Making the flounce and main body
Finish the raw edges of the flounce by overlocking or using a machine zigzag stitch.
Fold it in half along the grainline with right sides (RS) together and selvedges aligned.
Sew together to form a loop then press the seam allowance open and flat. Repeat this with the main body rectangle piece.
Joining the flounce and the main body
With both the flounce tube and the main body tube turned wrong sides (WS) out, slide the main section inside the flounce section, aligning the seams you have just sewn. If your fabric has a directional print then make sure the pattern on the flounce section is orientated upside down at this stage.
Match up the raw edges and pin.
Sew together all the way around then finish the raw edges.
Press the seam allowance downwards towards the body and understitch.
Press the flounce over to the RS of your dress with the seamline rolled and pressed to the inside. This is now the dress top edge.
Stitching the elastic channel
Measure your elastic. We used 1.5cm (5⁄8in) wide elastic and wouldn’t suggest going much narrower than that. If you have elastic that is wider, you can safely trim it down by cutting along the grooves as it doesn’t fray!
The channel for your elastic needs to be 3-4mm (1⁄8in) wider than your elastic. Sewing through both the flounce and the main body, on the WS, sew a line of stitching 2cm (¾in) away from the folded edge, all the way around the top of the dress, but leaving a 7.5cm (3in) gap in which to insert the elastic. Reverse stitch either side of this to secure the stitching.
Inserting the elastic
Using a safety pin, thread the elastic into the gap you left and through the channel. This is accessible under the flounce from the RS of the garment. The important thing here is to ensure that the elastic doesn’t twist in any way as you feed it through.
When the elastic emerges the other side of the gap you left, try the dress on and stretch the elastic until it’s comfortable and secure above your bust but not too tight.
Mark the point at which the elastic meets on both sides then stitch the elastic together with a zigzag at those points.
Topstitch the gap closed to hold the elastic inside.
Hemming the dress
Hem the bottom of the flounce by finishing the raw edge then turning it over by 1.5cm (5⁄8in) to the WS and stitching in place.
Try the dress on. If you’d like it to be shorter, trim it to 1.5cm (5⁄8in) longer than you want the final length to be, then hem as before.
We unpicked a section of the skirt seam at the bottom to create a split as an extra design detail, before hemming.
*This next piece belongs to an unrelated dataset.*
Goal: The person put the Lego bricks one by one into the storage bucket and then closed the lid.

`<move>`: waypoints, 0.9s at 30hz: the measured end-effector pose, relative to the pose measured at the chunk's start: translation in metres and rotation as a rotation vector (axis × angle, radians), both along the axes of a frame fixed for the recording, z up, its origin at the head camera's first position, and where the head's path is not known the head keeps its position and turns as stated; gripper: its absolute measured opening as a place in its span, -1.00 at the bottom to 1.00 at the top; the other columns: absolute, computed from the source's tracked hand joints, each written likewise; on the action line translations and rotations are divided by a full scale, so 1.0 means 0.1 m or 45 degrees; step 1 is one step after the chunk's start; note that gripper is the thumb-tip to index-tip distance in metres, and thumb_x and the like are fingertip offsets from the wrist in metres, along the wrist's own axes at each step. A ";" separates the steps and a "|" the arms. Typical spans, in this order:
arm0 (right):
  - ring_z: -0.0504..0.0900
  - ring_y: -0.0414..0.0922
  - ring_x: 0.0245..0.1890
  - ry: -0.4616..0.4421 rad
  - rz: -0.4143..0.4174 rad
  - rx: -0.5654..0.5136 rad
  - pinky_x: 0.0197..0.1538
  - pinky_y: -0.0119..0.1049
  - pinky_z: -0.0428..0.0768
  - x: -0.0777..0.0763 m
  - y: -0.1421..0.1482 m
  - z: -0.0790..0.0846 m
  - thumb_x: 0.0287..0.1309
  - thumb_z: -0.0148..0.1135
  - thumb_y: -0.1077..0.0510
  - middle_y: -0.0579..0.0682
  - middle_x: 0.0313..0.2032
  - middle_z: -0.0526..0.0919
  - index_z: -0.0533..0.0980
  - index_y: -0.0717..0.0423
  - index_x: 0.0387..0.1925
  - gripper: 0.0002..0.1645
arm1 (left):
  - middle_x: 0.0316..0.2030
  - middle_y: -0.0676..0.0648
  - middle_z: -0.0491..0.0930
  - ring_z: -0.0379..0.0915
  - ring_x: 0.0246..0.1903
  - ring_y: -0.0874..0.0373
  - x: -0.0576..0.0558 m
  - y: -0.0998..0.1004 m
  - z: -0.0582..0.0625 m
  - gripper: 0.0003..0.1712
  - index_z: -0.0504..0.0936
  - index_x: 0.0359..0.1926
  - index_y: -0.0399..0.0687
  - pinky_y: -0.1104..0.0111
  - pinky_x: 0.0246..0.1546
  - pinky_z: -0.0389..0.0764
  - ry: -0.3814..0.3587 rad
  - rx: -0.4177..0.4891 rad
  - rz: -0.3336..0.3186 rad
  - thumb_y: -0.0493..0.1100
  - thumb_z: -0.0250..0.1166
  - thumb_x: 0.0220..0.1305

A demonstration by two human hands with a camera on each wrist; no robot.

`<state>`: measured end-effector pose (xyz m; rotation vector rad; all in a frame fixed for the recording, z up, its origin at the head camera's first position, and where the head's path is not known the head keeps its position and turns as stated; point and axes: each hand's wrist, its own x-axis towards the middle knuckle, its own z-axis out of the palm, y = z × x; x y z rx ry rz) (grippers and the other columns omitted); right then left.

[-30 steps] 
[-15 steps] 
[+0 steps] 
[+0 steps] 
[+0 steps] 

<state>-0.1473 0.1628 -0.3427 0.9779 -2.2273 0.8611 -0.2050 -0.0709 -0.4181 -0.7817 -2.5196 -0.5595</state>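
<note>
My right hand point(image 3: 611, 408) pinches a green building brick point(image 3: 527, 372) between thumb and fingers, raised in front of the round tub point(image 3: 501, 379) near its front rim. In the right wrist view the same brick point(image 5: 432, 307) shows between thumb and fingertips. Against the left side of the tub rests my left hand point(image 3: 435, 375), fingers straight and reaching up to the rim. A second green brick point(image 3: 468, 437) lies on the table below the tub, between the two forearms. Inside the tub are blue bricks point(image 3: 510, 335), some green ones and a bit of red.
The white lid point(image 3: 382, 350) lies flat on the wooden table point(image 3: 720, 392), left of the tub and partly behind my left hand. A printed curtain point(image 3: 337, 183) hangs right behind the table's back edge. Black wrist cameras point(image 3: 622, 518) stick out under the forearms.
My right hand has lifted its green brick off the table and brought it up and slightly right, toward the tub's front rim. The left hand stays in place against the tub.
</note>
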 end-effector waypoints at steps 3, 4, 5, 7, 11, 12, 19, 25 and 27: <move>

This can be at the back, or to the side, but you need to decide which before adding the optional straps.
Making the tie
You can wear a belt or make a matching fabric tie. This wraps around twice and ties obi-style. Cut two strips of fabric, 10x150cm (4x60in) then join them RS together to create one long strip.
Fold the strip in half lengthways with RS facing and sew together along the long edge, leaving a 7.5cm (3in) gap for turning.
Sew the short ends at a diagonal then trim the seams and clip the corners.
Turn RS out, press, and topstitch the opening closed.
Making the straps
The straps are optional if you want the extra security, to cover bra straps or just because you like the way they look. Even after you attach them you can choose to tuck them away and wear the dress strapless. Cut four strips 5x40cm (2x16in).
Fold each strip in half lengthways with RS facing then sew together along the long edge and one short edge.
Turn RS out and press.
Try the dress on and pin the straps to the inside of the top edge of your dress at the front and back so they are opposite in a position that sits well on you.
Stitch into place on the inside of the dress for a neat finish.
You’ve finished! We hope you enjoyed making this easy maxi dress pattern.